■ Directions
If a line contains "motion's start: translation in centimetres", it is the last one to write out; begin with the first line of the records and copy each exactly.

____ Task material

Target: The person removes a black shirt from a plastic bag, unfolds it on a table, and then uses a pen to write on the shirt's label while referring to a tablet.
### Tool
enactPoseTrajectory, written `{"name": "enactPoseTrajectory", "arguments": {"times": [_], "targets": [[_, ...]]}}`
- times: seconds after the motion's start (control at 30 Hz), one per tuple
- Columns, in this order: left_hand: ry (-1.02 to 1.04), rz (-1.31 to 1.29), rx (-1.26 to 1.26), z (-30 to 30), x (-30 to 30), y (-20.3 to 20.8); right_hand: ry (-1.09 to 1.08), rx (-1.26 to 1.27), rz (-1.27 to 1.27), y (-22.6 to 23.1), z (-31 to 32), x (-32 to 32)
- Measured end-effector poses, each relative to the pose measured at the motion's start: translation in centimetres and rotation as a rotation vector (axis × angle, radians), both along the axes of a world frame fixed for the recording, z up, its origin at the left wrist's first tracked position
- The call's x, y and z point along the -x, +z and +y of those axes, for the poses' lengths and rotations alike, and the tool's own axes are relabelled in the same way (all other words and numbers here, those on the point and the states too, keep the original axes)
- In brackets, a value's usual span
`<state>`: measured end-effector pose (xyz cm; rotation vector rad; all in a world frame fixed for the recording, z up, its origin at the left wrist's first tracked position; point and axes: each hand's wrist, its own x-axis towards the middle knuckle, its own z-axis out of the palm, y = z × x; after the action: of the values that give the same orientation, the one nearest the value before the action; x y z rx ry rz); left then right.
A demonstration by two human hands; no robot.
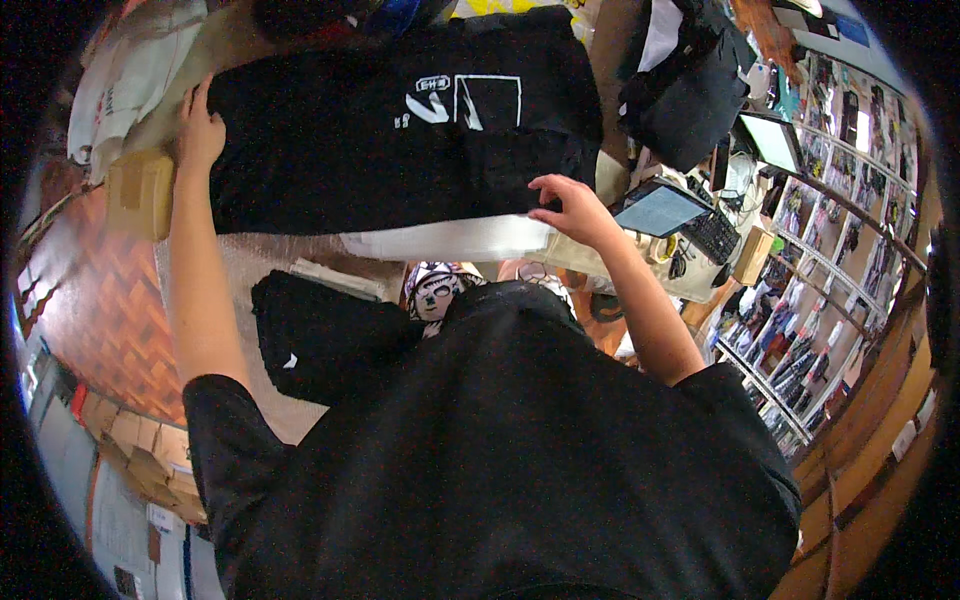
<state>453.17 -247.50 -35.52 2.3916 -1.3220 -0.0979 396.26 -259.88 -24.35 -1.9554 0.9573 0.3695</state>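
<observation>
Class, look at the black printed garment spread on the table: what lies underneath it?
A white sheet pokes out beneath the near edge of the black garment, by the right hand. The left hand rests at the garment's far-left edge. How far the sheet reaches underneath is covered.

Lots of clutter around here. There's a second folded black garment (325,335) lying near the desk's front edge, with a cartoon-face print (437,288) poking out right beside it. Off to the right sits a tablet (658,209) with a black keyboard (713,235) just next to it, plus a lit monitor (772,140) further back. A wooden block (140,192) sits at the left, above the herringbone floor (95,300). Cardboard boxes (150,455) are stacked lower left.
</observation>
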Motion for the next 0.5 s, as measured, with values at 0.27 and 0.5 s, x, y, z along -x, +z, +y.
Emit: {"name": "enactPoseTrajectory", "arguments": {"times": [0.27, 0.5], "targets": [[-0.030, -0.053, -0.251, -0.9, -2.6, 0.6, -0.046, 1.071, -0.256, -7.2, -20.0, -8.7], [0.043, 0.165, 0.078, 4.6, 1.2, 9.6, 0.212, 0.846, -0.155, -4.3, -23.2, -8.0]]}}
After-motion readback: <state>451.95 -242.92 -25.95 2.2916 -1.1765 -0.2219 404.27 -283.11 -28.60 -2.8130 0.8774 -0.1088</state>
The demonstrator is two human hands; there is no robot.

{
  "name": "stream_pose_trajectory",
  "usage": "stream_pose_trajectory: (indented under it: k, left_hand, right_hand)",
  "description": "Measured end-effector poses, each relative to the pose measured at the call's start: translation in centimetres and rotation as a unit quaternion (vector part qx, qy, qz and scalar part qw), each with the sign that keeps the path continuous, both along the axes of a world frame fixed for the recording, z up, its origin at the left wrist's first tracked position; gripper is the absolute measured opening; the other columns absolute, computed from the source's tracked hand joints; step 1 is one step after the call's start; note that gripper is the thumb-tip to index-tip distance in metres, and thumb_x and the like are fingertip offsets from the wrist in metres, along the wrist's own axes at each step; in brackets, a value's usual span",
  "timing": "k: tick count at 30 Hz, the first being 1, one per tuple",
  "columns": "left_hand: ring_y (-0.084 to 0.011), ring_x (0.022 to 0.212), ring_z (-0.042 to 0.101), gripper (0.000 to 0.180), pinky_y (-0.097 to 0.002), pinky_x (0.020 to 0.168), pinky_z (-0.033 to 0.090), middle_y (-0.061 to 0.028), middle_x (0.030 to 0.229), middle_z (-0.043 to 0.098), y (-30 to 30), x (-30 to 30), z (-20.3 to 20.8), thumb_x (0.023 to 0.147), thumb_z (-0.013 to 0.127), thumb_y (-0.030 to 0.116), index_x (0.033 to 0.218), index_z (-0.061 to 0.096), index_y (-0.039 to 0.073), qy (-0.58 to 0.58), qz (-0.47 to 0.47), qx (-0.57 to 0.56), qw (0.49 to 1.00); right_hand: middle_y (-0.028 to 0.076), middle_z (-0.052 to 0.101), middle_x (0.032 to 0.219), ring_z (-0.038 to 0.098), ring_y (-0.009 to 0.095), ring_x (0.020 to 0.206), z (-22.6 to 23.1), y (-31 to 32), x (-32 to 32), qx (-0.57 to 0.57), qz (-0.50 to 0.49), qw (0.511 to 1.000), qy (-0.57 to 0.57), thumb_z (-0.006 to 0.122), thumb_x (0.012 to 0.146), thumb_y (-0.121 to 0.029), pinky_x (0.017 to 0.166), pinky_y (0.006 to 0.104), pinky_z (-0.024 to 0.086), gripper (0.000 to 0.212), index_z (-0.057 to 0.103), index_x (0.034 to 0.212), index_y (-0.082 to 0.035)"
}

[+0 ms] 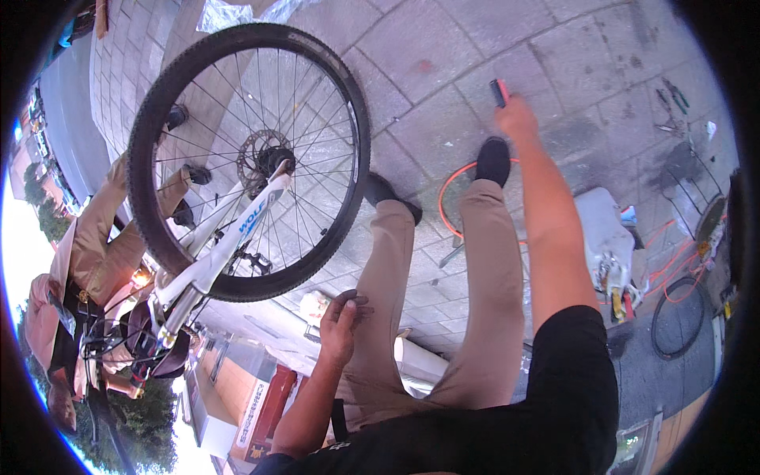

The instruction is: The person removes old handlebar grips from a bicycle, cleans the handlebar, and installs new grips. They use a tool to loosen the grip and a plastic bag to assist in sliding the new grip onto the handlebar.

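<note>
1. Nearest the camera, a black cloth T-shirt (475, 431) is seen along the lower edge of the view; its loose folds are best kept off moving parts.
2. A short red-and-black hand-held tool (500, 92) is held in the right hand (516, 119). That grip is wrapped round it, out over the grey stone-slab paving (412, 95); its exact kind cannot be told. A firm hold on it would be advisable.
3. To the left, well apart from the tool, a large black-tyred spoked bicycle wheel (360, 158) is carried at the end of a white bicycle fork (229, 245).
4. The left hand (339, 328) is held beside the left beige trouser leg (388, 269), its fingers curled, its grip narrow; whether anything is pinched there cannot be told. Since the fingertips look dark, contact with the round metal brake disc (247, 150) is best avoided.
5. A thin orange hose (445, 198) is looped by the right black shoe (493, 162); footing should be minded.
6. Toward the paving's right edge, loose metal hand tools (675, 96) are scattered, and are best kept clear of the feet.
</note>
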State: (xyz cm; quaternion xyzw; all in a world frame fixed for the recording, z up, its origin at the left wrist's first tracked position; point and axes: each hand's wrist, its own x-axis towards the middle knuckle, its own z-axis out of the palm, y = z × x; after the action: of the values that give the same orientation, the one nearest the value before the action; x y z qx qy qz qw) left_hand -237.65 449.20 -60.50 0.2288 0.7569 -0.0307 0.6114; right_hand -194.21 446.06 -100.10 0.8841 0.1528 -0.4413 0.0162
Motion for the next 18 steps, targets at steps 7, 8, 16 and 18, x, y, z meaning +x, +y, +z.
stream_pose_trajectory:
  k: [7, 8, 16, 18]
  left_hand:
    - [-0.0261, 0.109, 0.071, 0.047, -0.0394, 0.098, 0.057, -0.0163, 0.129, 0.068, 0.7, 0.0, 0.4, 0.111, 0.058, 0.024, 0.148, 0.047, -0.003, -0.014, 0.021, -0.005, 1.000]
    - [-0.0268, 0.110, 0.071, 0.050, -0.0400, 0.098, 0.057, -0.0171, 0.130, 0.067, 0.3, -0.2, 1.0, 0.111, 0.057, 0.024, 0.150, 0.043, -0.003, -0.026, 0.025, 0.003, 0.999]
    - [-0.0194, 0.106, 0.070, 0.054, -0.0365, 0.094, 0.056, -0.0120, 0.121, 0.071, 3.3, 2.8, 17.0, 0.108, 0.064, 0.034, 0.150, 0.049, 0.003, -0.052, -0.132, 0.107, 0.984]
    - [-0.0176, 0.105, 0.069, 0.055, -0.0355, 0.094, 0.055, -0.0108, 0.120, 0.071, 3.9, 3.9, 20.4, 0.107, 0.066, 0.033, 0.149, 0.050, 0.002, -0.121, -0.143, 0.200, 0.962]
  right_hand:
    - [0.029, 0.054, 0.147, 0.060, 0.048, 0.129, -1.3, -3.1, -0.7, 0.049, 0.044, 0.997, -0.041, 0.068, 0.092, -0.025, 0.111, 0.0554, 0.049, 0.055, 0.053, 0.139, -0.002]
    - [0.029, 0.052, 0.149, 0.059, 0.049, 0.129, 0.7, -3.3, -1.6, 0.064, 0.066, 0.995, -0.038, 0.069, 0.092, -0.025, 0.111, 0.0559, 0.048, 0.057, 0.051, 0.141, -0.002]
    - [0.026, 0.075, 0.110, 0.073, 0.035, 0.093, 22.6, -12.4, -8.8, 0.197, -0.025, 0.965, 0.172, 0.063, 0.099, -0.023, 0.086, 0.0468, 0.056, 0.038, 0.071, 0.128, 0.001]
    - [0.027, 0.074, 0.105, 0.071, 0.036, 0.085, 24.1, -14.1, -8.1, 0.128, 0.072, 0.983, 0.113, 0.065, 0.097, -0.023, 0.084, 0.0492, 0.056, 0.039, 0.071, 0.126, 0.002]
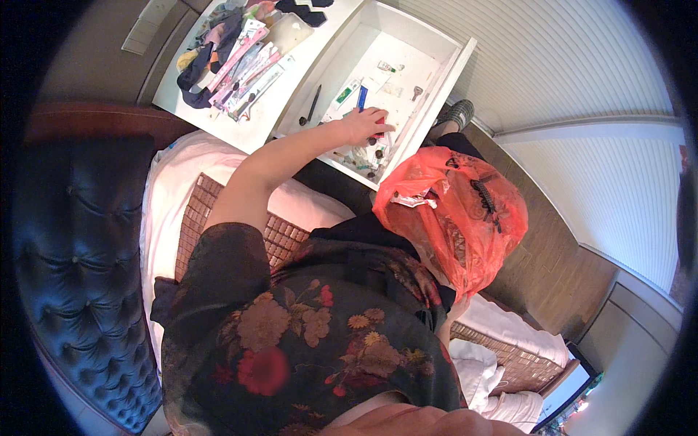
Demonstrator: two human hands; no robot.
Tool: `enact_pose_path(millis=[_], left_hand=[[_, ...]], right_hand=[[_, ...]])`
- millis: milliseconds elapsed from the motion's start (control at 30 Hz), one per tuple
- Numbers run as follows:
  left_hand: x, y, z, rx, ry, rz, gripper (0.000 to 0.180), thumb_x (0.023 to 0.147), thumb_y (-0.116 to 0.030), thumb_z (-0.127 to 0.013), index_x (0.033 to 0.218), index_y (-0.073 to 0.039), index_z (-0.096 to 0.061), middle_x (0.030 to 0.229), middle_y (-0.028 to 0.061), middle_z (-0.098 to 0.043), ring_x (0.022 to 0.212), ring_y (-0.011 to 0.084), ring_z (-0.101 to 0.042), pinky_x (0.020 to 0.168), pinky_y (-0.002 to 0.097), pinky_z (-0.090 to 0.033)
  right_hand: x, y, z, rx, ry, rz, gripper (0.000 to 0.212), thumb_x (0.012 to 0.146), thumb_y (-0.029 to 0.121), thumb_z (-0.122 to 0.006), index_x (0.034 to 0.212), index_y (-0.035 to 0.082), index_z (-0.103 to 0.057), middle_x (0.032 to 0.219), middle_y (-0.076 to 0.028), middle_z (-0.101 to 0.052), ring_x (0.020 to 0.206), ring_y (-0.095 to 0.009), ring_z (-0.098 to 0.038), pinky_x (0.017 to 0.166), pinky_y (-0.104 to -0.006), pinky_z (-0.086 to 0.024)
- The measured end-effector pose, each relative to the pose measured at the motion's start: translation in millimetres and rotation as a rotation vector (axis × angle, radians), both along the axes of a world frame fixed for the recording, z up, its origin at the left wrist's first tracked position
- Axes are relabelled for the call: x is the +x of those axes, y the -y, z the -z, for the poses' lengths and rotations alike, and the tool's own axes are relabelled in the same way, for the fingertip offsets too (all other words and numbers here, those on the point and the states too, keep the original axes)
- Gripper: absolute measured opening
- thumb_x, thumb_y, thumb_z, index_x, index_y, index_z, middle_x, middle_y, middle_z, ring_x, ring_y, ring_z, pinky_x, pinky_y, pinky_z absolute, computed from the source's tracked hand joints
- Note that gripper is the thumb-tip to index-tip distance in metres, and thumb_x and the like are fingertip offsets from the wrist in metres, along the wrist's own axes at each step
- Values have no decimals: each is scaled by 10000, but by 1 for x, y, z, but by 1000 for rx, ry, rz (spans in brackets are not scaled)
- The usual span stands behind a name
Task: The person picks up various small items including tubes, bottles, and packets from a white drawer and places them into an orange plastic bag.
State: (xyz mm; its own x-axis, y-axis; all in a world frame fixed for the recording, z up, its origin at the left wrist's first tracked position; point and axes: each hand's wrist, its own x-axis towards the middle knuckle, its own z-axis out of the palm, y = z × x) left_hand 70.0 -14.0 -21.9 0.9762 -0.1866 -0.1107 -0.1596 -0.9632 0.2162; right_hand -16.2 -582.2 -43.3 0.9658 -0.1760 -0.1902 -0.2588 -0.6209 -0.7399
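My left hand (367, 126) reaches into an open white drawer (425, 54). Its fingers are bent around a small red thing (381, 120), partly covered by them; the kind does not show. Beside the hand lie a blue stick-shaped item (362, 98), a green-and-white packet (345, 94) and several small dark items (373, 154). A bulging red plastic bag (465, 225) rests at my lap, with a crumpled white wrapper (414, 200) at its opening. My right hand (456, 309) is at the bag's near edge, closed on the plastic, its fingers mostly hidden.
Left of the drawer, a white cabinet top (174, 91) bears pink and clear packages (243, 65) and dark cloth (195, 78). A black pen-like stick (314, 103) and a small tube (387, 67) lie in the drawer. A tufted dark headboard (87, 269) stands at left.
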Motion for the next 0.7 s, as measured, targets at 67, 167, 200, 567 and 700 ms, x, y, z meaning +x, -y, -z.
enact_pose_path(millis=[67,167,200,567,700], left_hand=[[-1,-2,7,-45,-7,-52,501,629,-106,-713,1106,-161,-568,1230,113,-461,1136,325,-450,871,396,-450],[9,-21,30,-8,16,-107,264,733,-118,-600,997,-108,-607,1053,130,-546,1009,321,-532,816,401,-468],[9,-31,46,-52,-21,-193,217,756,-123,-575,968,-93,-610,1030,147,-563,994,324,-549,816,406,-470],[2,-41,45,-520,-193,-513,290,833,-240,-552,1015,-17,-587,979,216,-613,960,362,-575,829,429,-452],[-11,3,36,-365,-117,-233,310,791,-206,-582,1038,-20,-560,994,208,-564,938,388,-558,818,444,-453]], right_hand=[[2,1,-2,12,-12,-1,417,941,223,-432,1208,-93,-487,1151,-171,-537,1056,-266,-490,940,-349,-365],[4,0,-4,14,-29,-12,415,941,224,-431,1201,-94,-491,1142,-171,-539,1051,-267,-492,933,-351,-372],[5,-1,-5,31,-37,-13,414,941,224,-431,1198,-94,-492,1139,-171,-540,1049,-268,-493,930,-352,-374],[5,-15,-17,-50,95,-153,343,918,211,-412,1013,-95,-535,984,-194,-544,880,-293,-485,825,-385,-400],[2,0,-8,-264,220,-340,355,917,220,-425,1024,-101,-534,987,-190,-540,891,-293,-485,831,-379,-397]])
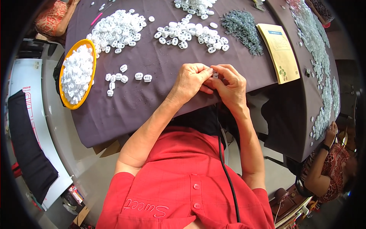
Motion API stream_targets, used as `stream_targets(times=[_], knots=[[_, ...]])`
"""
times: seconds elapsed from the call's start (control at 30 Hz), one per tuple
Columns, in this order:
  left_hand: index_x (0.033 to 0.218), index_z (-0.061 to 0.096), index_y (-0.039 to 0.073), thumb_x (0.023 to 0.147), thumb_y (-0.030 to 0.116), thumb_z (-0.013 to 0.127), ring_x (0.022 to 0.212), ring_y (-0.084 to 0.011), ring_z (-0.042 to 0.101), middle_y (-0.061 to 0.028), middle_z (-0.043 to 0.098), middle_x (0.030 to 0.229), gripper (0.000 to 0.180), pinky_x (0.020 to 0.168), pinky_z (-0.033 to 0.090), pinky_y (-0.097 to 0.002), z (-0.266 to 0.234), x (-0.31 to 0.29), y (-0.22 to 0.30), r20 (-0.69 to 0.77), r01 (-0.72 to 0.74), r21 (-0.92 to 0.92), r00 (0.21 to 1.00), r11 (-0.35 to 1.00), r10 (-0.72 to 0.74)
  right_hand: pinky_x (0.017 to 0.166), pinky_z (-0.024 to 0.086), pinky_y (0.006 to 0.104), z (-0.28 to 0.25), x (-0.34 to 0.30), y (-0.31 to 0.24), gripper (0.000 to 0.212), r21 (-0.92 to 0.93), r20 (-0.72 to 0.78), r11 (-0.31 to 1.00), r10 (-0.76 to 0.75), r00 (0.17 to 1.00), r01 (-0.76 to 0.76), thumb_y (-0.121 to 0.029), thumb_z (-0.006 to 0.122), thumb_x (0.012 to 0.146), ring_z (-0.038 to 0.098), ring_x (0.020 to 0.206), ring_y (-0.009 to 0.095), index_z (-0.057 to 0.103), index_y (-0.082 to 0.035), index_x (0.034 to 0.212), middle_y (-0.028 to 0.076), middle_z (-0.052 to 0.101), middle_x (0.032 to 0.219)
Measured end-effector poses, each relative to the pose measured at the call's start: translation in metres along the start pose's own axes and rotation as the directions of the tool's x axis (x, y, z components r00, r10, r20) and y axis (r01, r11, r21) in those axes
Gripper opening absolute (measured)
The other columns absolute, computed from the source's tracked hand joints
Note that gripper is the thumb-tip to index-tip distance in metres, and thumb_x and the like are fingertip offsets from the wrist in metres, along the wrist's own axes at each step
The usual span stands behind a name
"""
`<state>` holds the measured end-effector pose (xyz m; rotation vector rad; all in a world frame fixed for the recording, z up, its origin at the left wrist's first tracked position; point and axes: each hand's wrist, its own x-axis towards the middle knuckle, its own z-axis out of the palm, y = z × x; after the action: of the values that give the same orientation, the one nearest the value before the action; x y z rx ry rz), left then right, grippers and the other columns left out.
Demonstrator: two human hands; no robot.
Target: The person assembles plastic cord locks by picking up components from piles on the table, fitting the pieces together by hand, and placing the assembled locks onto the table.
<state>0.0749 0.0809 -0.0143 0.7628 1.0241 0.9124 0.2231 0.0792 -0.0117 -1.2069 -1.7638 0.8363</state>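
Above the front edge of the purple cloth, my two hands meet. My right hand (231, 84) is closed, its thumb and fingers pinching a small white plastic piece (215, 74) with holes. My left hand (193, 79) presses its thumb and forefinger together right against that piece; whatever lies between those fingertips is hidden. On the cloth left of my hands, several similar white oval pieces (118, 76) lie in a loose group, and a couple more (147, 78) sit nearer to me.
An orange basket (94, 57) heaped with white pieces stands at the left. Beyond are white piles (118, 28), a grey pile of slim translucent pieces (242, 28), a yellow booklet (280, 53) and a pink stick (97, 19). Other people sit at the left and right (320, 171).
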Motion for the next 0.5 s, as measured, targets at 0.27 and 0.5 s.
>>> stream_targets(times=[0.27, 0.5], knots=[[0.091, 0.061, -0.004, 0.088, 0.015, 0.054, 0.058, -0.0142, 0.062, -0.009, 0.063, 0.074, 0.021, 0.049, 0.053, -0.0244, -0.0005, -0.0044, 0.0068, 0.018, 0.026, 0.066, 0.999, 0.997, -0.027, 0.06, 0.047, 0.023, 0.0003, 0.0, 0.0029, 0.022, -0.067, -0.025, 0.994, -0.093, 0.995, 0.091, -0.001, 0.065, 0.07, 0.059, 0.067, 0.012, 0.065, -0.001, 0.092, 0.006, 0.063, 0.085], [0.089, 0.062, -0.005, 0.087, 0.014, 0.055, 0.058, -0.0152, 0.062, -0.0096, 0.063, 0.073, 0.02, 0.052, 0.054, -0.0256, -0.0034, -0.0045, 0.008, 0.041, 0.051, 0.022, 0.998, 0.998, -0.052, 0.06, 0.047, 0.0228, 0.0012, -0.0018, 0.0019, 0.021, -0.086, -0.025, 0.992, -0.093, 0.995, 0.09, -0.001, 0.065, 0.07, 0.06, 0.067, 0.012, 0.065, -0.001, 0.091, 0.006, 0.063, 0.082]])
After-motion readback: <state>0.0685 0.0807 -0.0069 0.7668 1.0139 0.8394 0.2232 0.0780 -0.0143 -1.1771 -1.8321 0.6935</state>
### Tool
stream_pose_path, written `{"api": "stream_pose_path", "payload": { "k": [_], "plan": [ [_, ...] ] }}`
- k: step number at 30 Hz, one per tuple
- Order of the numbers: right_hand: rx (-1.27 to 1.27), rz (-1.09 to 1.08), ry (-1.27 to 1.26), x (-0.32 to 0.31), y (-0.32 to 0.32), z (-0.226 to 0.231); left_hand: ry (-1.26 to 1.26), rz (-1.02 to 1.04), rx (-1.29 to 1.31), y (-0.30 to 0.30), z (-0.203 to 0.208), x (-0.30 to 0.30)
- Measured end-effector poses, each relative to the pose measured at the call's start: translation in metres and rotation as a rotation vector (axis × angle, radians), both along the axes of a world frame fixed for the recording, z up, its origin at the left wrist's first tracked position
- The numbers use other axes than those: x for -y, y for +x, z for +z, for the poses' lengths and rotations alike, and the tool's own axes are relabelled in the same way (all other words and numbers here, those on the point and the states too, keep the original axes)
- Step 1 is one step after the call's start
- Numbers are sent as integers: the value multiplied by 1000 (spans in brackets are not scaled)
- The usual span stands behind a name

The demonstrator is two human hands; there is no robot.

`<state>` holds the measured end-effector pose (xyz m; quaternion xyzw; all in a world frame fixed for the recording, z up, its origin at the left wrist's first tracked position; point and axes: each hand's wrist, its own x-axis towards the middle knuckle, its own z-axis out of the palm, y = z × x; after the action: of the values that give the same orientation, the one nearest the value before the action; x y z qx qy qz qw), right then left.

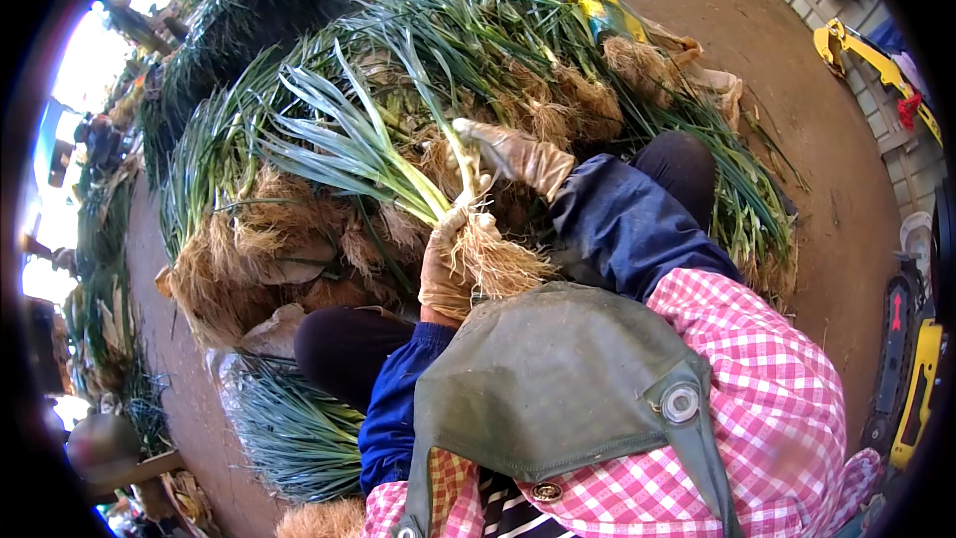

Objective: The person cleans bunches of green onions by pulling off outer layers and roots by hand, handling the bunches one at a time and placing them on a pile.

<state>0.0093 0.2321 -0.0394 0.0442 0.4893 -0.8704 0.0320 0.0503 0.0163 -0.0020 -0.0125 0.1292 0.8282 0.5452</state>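
My left hand (444,277), in a tan, soiled glove, is closed around the lower stems of a small bunch of green onions (423,191). Their long blue-green leaves fan out to the upper left. Pale, stringy roots (498,259) hang out on the right side of that hand, close to my apron (558,374). My right hand (523,157), gloved too, reaches in from the right with its fingers closed at the pale stem of one upright onion in the bunch. The fingertips are partly blurred.
A big heap of green onions (478,25) with matted roots curves around in front of me. More lie by my left knee (289,428). A yellow sack (602,10) sits at the heap's far side. On the right, a yellow toy-like excavator arm (876,60) stands by a tiled wall.
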Motion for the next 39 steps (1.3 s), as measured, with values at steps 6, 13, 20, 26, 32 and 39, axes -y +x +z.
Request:
{"api": "stream_pose_path", "payload": {
  "k": [6, 13, 20, 26, 32, 39],
  "plan": [
    [-22, -219, 832, 54, -31, 32, -222, 175, -1, -14, -47, 19],
    [-145, -360, 798, 55, -6, 30, -400, 145, -4, -4, -13, 1],
    [41, 153, 59, 53, 73, 74, -279, 281, -20, -9, -14, 9],
    [51, 166, -95, 50, 83, 80, -159, 235, -41, 1, 8, 12],
    [-203, 350, 33, -10, 104, 115, -237, 195, -92, -14, 3, 7],
    [470, -51, 935, -231, 235, 168, 145, 338, -203, -3, 66, 17]
  ]
}}
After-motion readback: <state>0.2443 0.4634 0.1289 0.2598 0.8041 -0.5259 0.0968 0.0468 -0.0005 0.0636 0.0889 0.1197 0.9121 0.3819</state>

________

■ Final answer
Target: The person removes a black shirt from a plastic bag, unfolds it on a table, and then uses a pen to write on the shirt's label while referring to a tablet.
### Tool
enactPoseTrajectory, written `{"name": "enactPoseTrajectory", "arguments": {"times": [_], "targets": [[_, ...]]}}`
- times: seconds after the motion's start (control at 30 Hz), one per tuple
- Columns, in this order: left_hand: ry (-1.02 to 1.04), rz (-1.31 to 1.29), rx (-1.26 to 1.26), z (-30 to 30), x (-30 to 30), y (-20.3 to 20.8); right_hand: ry (-1.09 to 1.08), rx (-1.26 to 1.27), rz (-1.27 to 1.27), y (-22.6 to 23.1), z (-31 to 32), x (-32 to 32)
- Measured end-effector poses, each relative to the pose measured at the motion's start: translation in centimetres and rotation as a rotation vector (axis × angle, radians), both along the axes of a world frame fixed for the recording, z up, its origin at the left wrist's first tracked position

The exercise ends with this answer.